Welcome, to Health & Wellbeing Magazine’s Spirit Keeper monthly column. This is the place where you will discover tips and practices for creating, developing and maintaining a personalised self-care practice.
In the first four months we have covered what a Spirit Keeper is and does; looked at the 4 pillars of knowledge: Physician-Patient know, love, heal and free yourself and discovered your learning style. Last month we started looking at learning styles and meditation techniques.
In this month’s column, we are going to continue to look at how your secret learning code can be used to choose appropriate self-care practices which promote the integration of mind, body, spirit and soul.
If you are new to this month’s Spirit Keeper column, I recommend reading past articles to learn more about your specific secret learning code and how this can impact a dedicated sacred self-care practice.
What is Contemplation
The best way to understand contemplation is to look at how it is defined in the dictionary.
- The action of looking thoughtfully at something for a long time.
- Deep reflective thought.
- The state of being considered or planned.
- Religious meditation.
- Form of prayer in which a person seeks to pass beyond mental images and concepts to a direct experience of the divine.
It is the ability to think and reflect on a variety of subjects which stimulates imagination, innovation and creativity. These three aspects help to develop and make the things we use in everyday life from utensils we eat with, to chairs we sit in, to aeroplanes we fly in. This type of contemplation leads to developing your IQ and the skills you will require for earning a living. This is about knowing yourself.
Contemplation also offers the opportunity to observe and reflect on the behaviours, beliefs and thinking of oneself. This can lead to choosing different ways of thinking, emoting and expressing. The observation of ourselves and the nature of what it means to be human and spiritual will determine the quality of your EQ and your relationships. This is about loving yourself.
The ability to think about and reflect on the physicality of life and your mental-emotional responses to it, can lead to transforming how you view the world and your place in it.
The ability to heal yourself through thinking, observation, reflection and willingness to transform leads to the experience of inner peace and a sense of freedom. This is about freeing yourself.
The Sins of the Fathers Shall Be Visited Upon the Children
Humankind have evolved into a unique species who have the ability to practise deep reflective thought and observation. Most of the major religions talk about the consequences of one’s actions.
- What you sow, so shall you reap.
- For every action there is an equal and opposite reaction.
The world of science refers to this concept as the law of cause and effect.
From studying the underpinning philosophy of each major religion, we see there is a common theme of this understanding – cause and effect. However, they also imply we inherit much of our thinking from our parents, peers and influencers in our social and family circle.
In the Christian tradition there is a saying ‘the sins of the fathers shall be visited upon the children’ which seems to fit with the philosophical concept of taking on the beliefs and view point we have grown up with.
By way of example. When I began to look at my family ancestral line, I was amazed to discover many priests and doctors. These individuals were pragmatic and practical people who were of deep faith and travelled widely. Then there were the individuals who creative and/or musical. From artists to authors. The common themes in my ancestral lineage were healing, spirituality, faith and the desire to be creative. All of these themes play a large part in my every- day life as a human being today.

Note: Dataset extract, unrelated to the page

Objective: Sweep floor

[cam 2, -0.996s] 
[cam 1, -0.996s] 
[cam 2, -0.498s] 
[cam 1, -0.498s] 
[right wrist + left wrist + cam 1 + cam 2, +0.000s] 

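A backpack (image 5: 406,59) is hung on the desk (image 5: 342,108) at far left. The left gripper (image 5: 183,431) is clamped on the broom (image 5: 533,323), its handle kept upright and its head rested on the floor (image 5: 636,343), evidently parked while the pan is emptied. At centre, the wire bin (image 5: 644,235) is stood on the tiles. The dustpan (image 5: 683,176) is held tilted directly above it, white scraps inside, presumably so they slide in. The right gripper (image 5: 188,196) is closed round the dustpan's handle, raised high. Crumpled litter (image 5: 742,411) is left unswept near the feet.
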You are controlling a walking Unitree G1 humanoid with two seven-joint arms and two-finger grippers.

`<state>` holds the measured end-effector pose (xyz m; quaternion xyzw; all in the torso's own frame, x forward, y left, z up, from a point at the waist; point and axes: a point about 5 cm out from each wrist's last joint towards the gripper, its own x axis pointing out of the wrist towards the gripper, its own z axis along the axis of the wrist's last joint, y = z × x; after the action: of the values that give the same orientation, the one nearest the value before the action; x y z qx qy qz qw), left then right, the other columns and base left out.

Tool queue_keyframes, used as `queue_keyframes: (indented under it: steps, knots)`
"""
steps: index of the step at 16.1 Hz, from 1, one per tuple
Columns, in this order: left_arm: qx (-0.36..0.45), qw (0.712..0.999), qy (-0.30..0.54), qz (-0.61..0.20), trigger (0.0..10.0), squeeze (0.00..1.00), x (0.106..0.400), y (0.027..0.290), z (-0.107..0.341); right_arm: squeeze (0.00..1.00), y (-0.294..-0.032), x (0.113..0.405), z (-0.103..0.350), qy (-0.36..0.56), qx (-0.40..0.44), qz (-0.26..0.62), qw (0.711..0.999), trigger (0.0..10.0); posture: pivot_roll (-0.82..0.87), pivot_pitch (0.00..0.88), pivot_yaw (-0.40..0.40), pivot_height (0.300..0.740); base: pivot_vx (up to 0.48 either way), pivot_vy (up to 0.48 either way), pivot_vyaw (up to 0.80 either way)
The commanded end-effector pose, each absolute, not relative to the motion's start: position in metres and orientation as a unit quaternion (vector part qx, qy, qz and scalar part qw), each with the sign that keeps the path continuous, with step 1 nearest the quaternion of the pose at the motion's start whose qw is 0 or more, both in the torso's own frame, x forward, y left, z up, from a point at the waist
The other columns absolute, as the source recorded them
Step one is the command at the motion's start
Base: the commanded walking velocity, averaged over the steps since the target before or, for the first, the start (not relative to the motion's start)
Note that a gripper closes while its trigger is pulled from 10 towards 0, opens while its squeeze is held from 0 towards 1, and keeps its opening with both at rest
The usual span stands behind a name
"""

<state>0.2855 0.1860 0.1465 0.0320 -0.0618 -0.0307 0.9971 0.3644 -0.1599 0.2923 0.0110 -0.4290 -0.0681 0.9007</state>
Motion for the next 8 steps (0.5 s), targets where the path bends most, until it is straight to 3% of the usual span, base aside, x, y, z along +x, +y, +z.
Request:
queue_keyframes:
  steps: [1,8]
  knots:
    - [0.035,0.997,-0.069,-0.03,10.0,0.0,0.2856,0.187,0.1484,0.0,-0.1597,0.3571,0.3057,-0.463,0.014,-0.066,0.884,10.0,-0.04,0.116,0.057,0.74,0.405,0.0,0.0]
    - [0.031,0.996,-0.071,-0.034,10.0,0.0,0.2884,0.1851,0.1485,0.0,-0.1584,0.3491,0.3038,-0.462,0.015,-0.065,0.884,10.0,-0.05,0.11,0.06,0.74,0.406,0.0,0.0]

A contemplative question would be like this: The question is how much have I inherited and how much is of my own choosing?
From my birth through to early twenties, I just accepted what I was told academically as being the truth of how life is. I accepted what my family and friends said about how life was. I considered this ‘normal’ and ‘the right way to live’. Once, I started travelling, all of this unravelled. Travelling demonstrated to me how many different ways of living there was. Instead of just one way of living, travelling exposed me to multiple belief systems, rituals promising spiritual enlightenment, and healing systems which ranged from living in tune with the earth to modern technologies using frequency medicine. Travelling revealed there was no such thing as one way to experience God.
The contemplative question which changed everything for me was asking myself, “What does it mean to be a spiritual being having a human experience?”
From childhood to middle age, illness plagued me in a variety of ways and was hugely instrumental in my choosing to study what it takes to be healthy.
The contemplative question which changed everything for me was asking myself, “why am I always so ill?”
As I began to travel as a young adult and be introduced to other cultures, traditions and belief systems, I finally began to study different religions and discovered the similarities and differences we share as humanity.
The contemplative question which changed everything for me was asking myself, “what does it mean to be human and spiritual?”
Creativity has always been part of my life. I have some very artistic and creative individuals in my family. Crafting and photography are things I particularly enjoy today.
The contemplative question which changed everything for me was asking myself, “how can I learn to see beauty in all seasons?”